Fresh questions have been raised over air traffic co-ordination after a preliminary report on the Malaysia Airlines plane that disappeared almost two months ago revealed 90 minutes of wasted effort while controllers looked in the wrong country.
While Flight MH370's disappearance has led to calls for real-time tracking, it has also re-focused attention on the gap between what controllers sometimes think and see, which complicated early efforts to find Air France 447 in 2009.
Some 25 minutes after the Malaysian jet was first reported missing over the Gulf of Thailand on March 8, the airline told controllers that it had flown onto Cambodian airspace. It later added it had been able to exchange signals, the report said.
Half an hour later, the airline reassured controllers that the Boeing 777 was in a "normal condition" based on a signal placing it even further east, on the other side of Vietnam.
In fact, by then it had flown back west across Malaysia and was already on a new southerly course thought to have taken it across the tip of Indonesia and towards the Indian Ocean, where investigators believe it crashed with 239 people on board.
The false trail appears to have cost controllers time, according to maps and a chronology released on Thursday.
Unnoticed by civil controllers because its transponder was switched off, and deemed no threat by a military radar controller, the aircraft flew back across Malaysia and the Malacca Straits for an hour while the airline believed it was in Cambodian and then Vietnamese airspace.
The airline later told controllers the information had been based on a "projection" and was not reliable, according to the report.
Malaysia Airlines could not be reached for comment.
The confusion echoes a fumble when Air France 447 vanished over the Atlantic five years ago. Controllers at first mistook a virtual flight path for the plane's actual course, according to an official report, which may have delayed a search operation.
In both cases, people on the ground were looking only at projections when they thought they were looking at real data.
Both events illustrate the problems in handling a growing amount of air traffic crossing through remote areas, where controllers and dispatchers sometimes have to fill in the blanks by anticipating where an aircraft should be.

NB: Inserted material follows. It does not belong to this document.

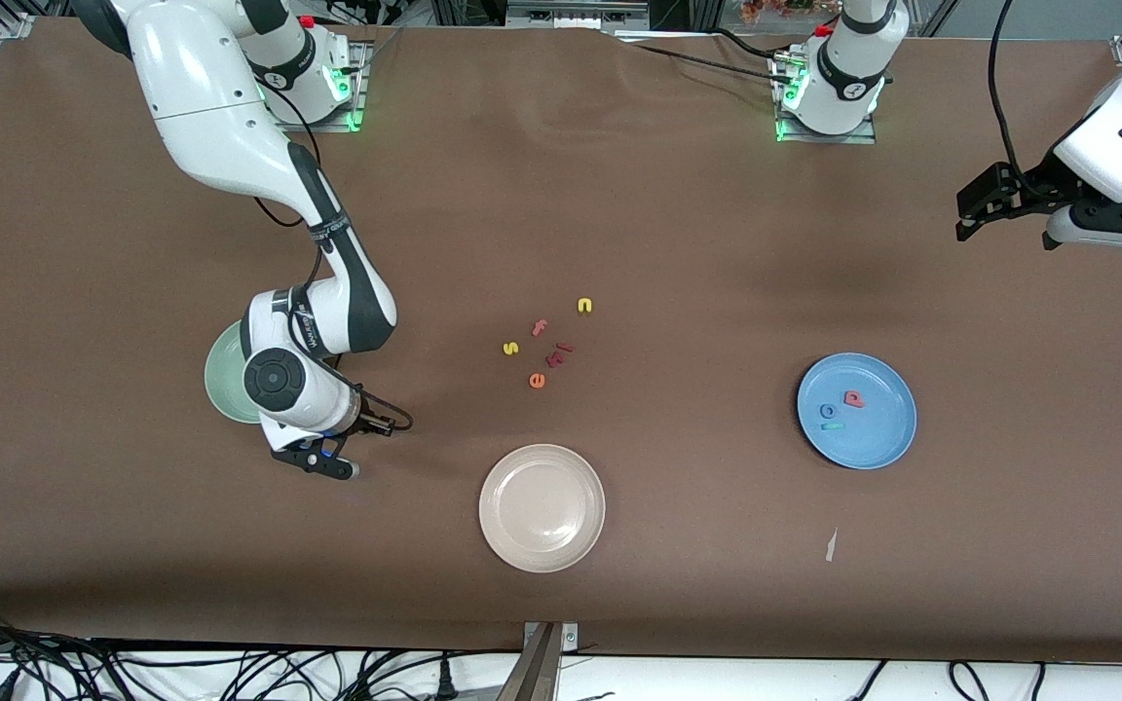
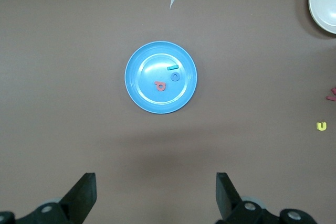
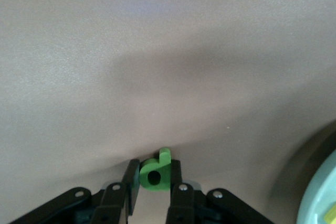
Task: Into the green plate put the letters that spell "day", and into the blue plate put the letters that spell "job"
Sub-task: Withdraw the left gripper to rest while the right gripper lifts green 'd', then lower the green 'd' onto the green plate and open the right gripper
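right hand (image 3: 154,178): low over bare surface (image 1: 678,224), just beside the green plate (image 1: 222,380) on its side nearer the front camera; fingers (image 3: 129,181) clamped together on a green letter (image 3: 155,171), one finger on each flat side.
green letter: round bowl with a hole and a short stem, pinched between the fingertips; its stem pokes out past them. Whether it touches the surface cannot be told.
left hand (image 1: 988,202): high in the air over the left arm's end of the surface, fingers (image 2: 81,196) wide apart, holding nothing; this arm waits.
green plate: pale mint, toward the right arm's end, mostly hidden under the right arm's wrist in the front view. A yellow speck shows in it at the edge of the right wrist view; its shape cannot be told.
blue plate (image 1: 887,428): toward the left arm's end; it holds a salmon-red letter (image 1: 854,397), a blue ring (image 1: 827,411) and a teal piece (image 1: 832,425), close together.
white plate (image 1: 542,506): nearest the front camera, between the other two plates.
loose letters: mid-surface cluster, farther from the front camera than the white plate: yellow n (image 1: 584,306), yellow s (image 1: 510,348), pink f (image 1: 540,327), orange e (image 1: 537,381), and two small dark red pieces (image 1: 558,354) too small to read.
paper scrap (image 1: 831,545): pale sliver on the surface, nearer the front camera than the blue plate.
writing: pale lettering runs along the right arm's black forearm band, too small to read.
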Tool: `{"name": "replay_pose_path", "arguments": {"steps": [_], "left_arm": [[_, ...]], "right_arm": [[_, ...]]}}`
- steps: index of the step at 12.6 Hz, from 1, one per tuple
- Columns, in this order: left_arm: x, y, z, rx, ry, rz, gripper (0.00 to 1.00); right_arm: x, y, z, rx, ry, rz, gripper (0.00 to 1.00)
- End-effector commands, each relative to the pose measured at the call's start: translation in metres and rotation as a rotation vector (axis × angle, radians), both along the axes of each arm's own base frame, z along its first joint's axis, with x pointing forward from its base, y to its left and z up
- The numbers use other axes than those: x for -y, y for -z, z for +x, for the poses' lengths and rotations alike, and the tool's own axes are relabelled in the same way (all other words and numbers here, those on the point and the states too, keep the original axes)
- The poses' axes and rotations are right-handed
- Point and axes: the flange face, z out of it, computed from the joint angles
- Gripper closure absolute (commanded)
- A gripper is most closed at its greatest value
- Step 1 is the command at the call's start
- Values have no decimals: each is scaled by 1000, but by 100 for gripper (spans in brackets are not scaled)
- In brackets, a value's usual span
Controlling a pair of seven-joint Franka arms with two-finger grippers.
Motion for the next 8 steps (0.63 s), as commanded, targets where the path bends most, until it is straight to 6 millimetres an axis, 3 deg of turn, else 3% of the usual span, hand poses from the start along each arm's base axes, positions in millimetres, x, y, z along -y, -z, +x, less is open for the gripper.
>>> {"name": "replay_pose_path", "arguments": {"steps": [1, 3, 5, 8], "left_arm": [[2, -7, 3, -19, 11, -17, 0], [-1, -5, -2, -49, 8, -12, 0], [2, -7, -3, -51, 11, -3, 0], [6, -8, -1, -48, 13, -13, 0]], "right_arm": [[3, -33, 9, -39, -20, 0, 100], [16, -59, 12, -78, -60, -10, 100], [43, -81, 12, -115, -116, -23, 100], [76, -84, 0, -222, -151, -45, 100]]}}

"It is a natural consequence of the old traditional industry ways, which are limited by communications capability," said air traffic control expert Hans Weber, president of U.S.-based consultancy TECOP International.

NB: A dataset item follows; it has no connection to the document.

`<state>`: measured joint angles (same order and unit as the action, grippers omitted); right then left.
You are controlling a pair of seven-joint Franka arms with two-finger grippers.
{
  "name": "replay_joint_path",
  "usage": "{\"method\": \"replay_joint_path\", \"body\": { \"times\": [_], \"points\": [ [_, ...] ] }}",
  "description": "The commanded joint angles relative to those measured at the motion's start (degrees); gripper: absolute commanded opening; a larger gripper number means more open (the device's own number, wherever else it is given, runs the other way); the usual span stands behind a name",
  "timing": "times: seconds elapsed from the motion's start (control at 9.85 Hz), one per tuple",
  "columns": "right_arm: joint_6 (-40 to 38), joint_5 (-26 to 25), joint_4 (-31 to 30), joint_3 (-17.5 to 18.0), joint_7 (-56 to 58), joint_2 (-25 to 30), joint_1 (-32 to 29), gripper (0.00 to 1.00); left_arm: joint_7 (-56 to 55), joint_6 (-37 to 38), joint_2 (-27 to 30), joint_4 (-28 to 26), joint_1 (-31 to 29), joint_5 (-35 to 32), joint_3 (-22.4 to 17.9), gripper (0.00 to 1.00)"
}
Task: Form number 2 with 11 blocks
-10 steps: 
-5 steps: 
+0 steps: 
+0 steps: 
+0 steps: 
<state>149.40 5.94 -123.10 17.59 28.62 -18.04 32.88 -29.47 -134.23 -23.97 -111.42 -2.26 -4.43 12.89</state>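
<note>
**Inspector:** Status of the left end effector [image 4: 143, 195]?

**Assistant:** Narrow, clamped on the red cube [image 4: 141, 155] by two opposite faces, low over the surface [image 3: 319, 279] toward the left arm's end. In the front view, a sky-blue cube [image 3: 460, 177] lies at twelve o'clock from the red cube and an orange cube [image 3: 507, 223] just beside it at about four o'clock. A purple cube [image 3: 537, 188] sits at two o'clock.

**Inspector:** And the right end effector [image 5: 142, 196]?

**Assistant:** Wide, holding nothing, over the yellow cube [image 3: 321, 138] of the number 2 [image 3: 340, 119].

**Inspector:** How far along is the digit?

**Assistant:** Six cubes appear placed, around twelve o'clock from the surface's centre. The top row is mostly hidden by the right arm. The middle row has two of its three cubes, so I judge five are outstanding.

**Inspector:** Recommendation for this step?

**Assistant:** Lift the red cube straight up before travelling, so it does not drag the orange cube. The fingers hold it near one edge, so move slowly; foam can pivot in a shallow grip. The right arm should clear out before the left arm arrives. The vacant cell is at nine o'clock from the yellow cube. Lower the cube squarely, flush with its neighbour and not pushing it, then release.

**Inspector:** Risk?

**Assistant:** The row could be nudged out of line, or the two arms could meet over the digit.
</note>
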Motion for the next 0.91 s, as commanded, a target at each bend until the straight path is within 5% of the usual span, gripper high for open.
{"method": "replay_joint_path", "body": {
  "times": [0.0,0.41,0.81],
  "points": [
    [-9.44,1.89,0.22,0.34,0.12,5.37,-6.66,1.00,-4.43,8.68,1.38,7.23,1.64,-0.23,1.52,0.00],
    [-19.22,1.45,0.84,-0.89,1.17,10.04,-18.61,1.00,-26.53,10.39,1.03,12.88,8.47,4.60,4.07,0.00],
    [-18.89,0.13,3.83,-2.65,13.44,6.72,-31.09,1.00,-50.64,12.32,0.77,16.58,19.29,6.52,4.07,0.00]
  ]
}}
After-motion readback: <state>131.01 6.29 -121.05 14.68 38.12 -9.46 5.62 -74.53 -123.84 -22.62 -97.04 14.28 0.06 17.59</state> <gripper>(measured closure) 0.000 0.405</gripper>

Experts say such methods are not necessarily unsafe because controllers simply compensate for uncertainty by leaving a bigger "bubble" of vacant space around a jet to avoid collision. But that can also lead to delays and greater congestion.
"Controllers anticipate where a plane's next call should come from: that is what they do because that is all they have to work with," said Weber.
Many private satellite firms are offering flight tracking services, but analysts say they face problems of capacity due to sharp rises in global air traffic expected over coming years.
Such issues could be overtaken by broader plans for a radical overhaul of air traffic control in the next decade in the United States and Europe, using satellites. But the schemes are costly and have not yet been widely adopted elsewhere.